The recommended dosage for capsaicin, as well as for any other herbal supplement, should be followed. For external application, the recommended starting dose is a 0.025% capsaicin topical cream. It should be applied four times per day and evaluated for results after a minimum of four weeks. If the desired results are not achieved, speak to a healthcare professional before moving up to a 0.075% capsaicin topical cream. The usual duration is between four to six weeks.
Although capsaicin is a natural herb, there are some precautions to taking the herb, both orally and externally. Capsaicin has been said to help enhance the quality of other herbs, so take more precaution when combining capsaicin with other herbal supplements. Speak with a health care professional before beginning any type of herbal supplement.
Capsaicin is responsible for the spiciness of Cayenne, and therefore can produce a burning sensation when applied or ingested. Make sure to wear gloves when applying capsaicin topical cream, and apply to the skin only, avoiding mucous membranes. Wash your hands thoroughly afterward to help prevent getting the capsaicin cream into your eyes, mouth, or nose.
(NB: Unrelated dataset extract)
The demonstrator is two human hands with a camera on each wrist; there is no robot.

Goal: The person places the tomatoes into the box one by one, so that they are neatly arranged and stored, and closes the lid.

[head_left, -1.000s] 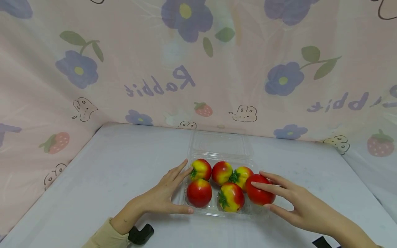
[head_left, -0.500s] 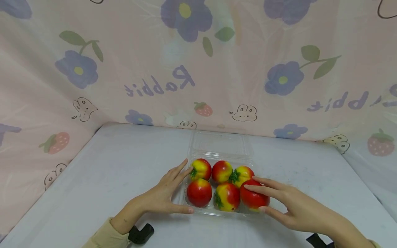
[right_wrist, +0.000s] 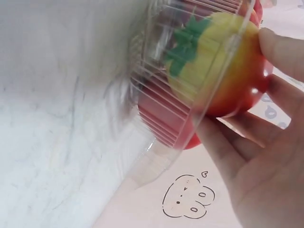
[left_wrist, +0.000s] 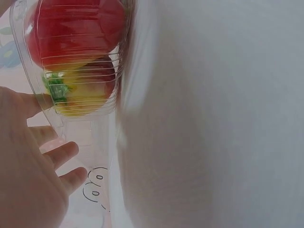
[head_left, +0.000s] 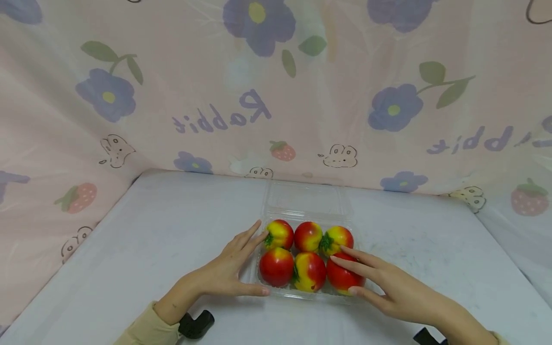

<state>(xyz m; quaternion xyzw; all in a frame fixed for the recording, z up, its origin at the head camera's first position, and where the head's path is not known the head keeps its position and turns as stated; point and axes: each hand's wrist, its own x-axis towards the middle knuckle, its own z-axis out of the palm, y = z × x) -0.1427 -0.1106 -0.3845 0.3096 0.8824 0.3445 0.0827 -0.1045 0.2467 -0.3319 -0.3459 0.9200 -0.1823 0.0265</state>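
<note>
A clear plastic clamshell box (head_left: 297, 295) holds several red-and-yellow tomatoes with green leafy tops, in a back row and a front row. My right hand (head_left: 390, 287) grips the front right tomato (head_left: 342, 273), thumb at the near side and fingers over its top and far side. In the right wrist view this tomato (right_wrist: 223, 71) sits leaf-down within the box wall. My left hand (head_left: 224, 270) is spread at the box's left side, fingers straight. One finger touches the rim by the back left tomato (head_left: 280, 234); the front left tomato (head_left: 276, 267) lies between thumb and fingers.
The box's transparent lid (head_left: 307, 199) lies folded back behind it on the white table (head_left: 189, 211). A printed cloth (head_left: 302, 110) hangs along the back and sides. Dark wrist mounts (head_left: 196, 326) show under the wrists.
My right hand has moved left with its tomato, down into the front right of the box. The front middle tomato has shifted left beside the front left one. My left hand stays put.
</note>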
When taking capsaicin in other forms, follow the recommended dosage. Capsaicin in powder form can cause a temporary Cough when inhaled. Also, other ingestible forms of capsaicin, if used in excess, can cause gastrointestinal problems, including Diarrhea accompanied with a burning sensation. A great trick to help prevent gastrointestinal problems is to follow the capsaicin with cool yogurt or milk.
Pregnant or nursing mothers should speak with a health care professional beforehand. It has not been established yet as to whether capsaicin is safe to use during pregnancy or while nursing.
Possible Interactions

There have been no known reported drug interactions with the use of the herb capsaicin. If you are currently on any medications, check with your doctor or pharmacist to see if there have been any reported interactions while taking any related herbal supplement. Let your doctor know the medications you are taking before you begin capsaicin. Also, avoid taking additional over the counter medications to achieve the same results as the capsaicin.